◆ **The task**:
Keep only the lines from the start of the data through the line containing "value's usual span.", and output them exactly.

====== Data below ======

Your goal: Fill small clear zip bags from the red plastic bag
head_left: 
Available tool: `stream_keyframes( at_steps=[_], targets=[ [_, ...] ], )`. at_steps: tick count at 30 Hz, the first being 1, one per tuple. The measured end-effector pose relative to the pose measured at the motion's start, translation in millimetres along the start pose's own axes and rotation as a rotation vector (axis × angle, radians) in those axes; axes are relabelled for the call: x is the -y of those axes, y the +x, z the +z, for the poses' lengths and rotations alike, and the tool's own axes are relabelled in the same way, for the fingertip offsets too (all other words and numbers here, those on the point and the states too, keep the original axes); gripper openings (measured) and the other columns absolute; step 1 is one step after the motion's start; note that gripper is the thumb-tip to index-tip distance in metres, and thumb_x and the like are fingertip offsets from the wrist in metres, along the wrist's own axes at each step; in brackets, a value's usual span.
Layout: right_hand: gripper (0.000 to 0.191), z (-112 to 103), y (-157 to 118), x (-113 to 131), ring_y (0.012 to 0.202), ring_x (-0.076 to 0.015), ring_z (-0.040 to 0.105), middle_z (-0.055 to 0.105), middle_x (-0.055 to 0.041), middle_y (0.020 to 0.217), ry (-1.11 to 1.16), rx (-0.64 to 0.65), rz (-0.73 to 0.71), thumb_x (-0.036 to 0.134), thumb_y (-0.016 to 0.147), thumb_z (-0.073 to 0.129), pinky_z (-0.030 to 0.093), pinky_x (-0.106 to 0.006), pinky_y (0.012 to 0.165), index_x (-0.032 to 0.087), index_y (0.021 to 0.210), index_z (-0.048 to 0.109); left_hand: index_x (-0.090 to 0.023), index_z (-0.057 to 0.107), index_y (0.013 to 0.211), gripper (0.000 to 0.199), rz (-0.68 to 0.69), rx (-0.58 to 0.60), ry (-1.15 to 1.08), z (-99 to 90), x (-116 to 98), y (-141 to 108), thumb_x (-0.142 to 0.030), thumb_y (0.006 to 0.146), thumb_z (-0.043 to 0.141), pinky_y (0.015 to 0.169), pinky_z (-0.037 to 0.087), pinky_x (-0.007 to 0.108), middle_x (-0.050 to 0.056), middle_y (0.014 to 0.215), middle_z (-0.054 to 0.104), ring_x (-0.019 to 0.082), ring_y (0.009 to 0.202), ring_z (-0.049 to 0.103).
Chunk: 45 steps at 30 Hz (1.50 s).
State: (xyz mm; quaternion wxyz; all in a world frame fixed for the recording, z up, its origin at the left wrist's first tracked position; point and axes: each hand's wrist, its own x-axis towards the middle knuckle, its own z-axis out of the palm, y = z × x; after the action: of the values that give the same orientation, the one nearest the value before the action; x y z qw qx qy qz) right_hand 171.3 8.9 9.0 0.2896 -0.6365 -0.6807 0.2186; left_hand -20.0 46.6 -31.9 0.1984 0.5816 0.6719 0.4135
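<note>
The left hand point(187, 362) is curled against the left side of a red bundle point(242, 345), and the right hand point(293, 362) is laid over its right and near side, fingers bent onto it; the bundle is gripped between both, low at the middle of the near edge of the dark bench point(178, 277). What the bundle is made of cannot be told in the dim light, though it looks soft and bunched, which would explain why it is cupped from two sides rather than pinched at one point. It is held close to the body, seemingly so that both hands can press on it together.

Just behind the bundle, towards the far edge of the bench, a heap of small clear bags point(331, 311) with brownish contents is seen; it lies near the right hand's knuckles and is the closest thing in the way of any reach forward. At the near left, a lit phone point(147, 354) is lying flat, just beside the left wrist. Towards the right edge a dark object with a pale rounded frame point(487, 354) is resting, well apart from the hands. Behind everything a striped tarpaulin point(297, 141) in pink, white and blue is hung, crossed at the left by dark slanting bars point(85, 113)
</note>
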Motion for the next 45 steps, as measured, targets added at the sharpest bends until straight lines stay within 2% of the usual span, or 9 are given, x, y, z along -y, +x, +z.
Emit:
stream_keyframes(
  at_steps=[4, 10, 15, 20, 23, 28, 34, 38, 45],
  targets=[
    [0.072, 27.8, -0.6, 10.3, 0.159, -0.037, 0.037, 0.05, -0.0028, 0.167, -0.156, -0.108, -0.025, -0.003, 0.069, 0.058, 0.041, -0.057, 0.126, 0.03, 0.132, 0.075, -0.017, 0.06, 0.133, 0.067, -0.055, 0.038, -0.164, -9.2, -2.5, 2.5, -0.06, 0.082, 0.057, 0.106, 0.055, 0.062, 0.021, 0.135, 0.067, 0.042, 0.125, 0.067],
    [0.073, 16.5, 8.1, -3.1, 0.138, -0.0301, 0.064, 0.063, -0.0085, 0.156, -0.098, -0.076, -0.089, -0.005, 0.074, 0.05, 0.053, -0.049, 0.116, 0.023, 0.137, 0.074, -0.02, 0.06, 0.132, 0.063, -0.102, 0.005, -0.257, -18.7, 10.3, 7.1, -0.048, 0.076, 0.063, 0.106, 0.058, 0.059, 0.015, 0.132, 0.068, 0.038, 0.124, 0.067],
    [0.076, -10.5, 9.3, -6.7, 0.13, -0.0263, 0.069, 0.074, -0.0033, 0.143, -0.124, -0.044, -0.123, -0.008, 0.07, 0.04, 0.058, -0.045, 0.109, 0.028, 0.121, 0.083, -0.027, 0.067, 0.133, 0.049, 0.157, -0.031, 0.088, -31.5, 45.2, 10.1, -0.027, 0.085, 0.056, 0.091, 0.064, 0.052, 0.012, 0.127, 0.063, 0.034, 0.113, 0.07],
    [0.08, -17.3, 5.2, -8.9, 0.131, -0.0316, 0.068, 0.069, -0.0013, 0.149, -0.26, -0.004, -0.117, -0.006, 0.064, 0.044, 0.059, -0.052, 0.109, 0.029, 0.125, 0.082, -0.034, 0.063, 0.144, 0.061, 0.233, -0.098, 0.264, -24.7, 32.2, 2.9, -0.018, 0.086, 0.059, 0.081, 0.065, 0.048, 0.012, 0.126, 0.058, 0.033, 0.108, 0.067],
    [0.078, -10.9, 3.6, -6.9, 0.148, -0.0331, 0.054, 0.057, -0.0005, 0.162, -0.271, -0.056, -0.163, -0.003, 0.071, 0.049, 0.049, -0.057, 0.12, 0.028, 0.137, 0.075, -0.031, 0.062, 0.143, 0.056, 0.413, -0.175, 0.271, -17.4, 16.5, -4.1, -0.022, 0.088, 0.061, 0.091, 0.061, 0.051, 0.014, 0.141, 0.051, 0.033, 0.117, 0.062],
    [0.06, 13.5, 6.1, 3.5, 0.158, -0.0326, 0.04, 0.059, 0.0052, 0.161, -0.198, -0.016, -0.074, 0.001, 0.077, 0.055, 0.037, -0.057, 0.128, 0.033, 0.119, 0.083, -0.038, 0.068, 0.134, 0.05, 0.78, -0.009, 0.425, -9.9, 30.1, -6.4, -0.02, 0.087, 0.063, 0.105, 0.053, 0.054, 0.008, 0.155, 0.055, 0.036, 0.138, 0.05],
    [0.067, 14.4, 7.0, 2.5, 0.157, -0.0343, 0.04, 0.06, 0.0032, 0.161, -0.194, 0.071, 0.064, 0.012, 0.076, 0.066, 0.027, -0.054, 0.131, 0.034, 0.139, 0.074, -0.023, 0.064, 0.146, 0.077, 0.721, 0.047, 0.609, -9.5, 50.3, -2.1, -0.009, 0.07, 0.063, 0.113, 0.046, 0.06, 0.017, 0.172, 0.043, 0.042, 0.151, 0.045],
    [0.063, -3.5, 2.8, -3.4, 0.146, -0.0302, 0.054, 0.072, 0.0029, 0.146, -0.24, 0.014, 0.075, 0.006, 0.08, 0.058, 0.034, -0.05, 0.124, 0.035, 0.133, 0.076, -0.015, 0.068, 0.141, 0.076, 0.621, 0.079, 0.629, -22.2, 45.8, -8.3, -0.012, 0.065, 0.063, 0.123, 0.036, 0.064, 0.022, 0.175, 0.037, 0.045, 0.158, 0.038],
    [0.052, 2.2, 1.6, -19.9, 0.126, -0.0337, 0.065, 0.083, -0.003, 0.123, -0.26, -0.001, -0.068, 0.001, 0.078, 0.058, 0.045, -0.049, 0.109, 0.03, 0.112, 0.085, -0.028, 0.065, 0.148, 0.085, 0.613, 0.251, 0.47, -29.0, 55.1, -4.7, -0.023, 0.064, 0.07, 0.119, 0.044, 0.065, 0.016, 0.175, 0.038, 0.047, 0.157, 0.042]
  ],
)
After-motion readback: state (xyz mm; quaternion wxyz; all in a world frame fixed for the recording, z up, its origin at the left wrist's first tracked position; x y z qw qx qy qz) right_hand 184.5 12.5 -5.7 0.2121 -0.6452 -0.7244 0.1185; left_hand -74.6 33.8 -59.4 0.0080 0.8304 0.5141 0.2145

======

◆ **Result for this task**:
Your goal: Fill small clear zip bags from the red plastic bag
head_left: 
Available tool: `stream_keyframes( at_steps=[_], targets=[ [_, ...] ], )`. at_steps: tick count at 30 Hz, the first being 1, one per tuple. The measured end-effector pose relative to the pose measured at the motion's start, translation in millimetres along the start pose's own axes and rotation as a rotation vector (axis × angle, radians) in those axes; axes are relabelled for the call: x is the -y of those axes, y the +x, z the +z, for the poses' lengths and rotations alike, and the tool's own axes are relabelled in the same way, for the fingertip offsets too (all other words and numbers here, those on the point and the states too, keep the original axes); gripper openings (measured) and the other columns absolute; step 1 is one step after the motion's start; note that gripper is the thumb-tip to index-tip distance in metres, and thumb_x and the like are fingertip offsets from the wrist in metres, along the wrist's own axes at each step; in brackets, a value's usual span.

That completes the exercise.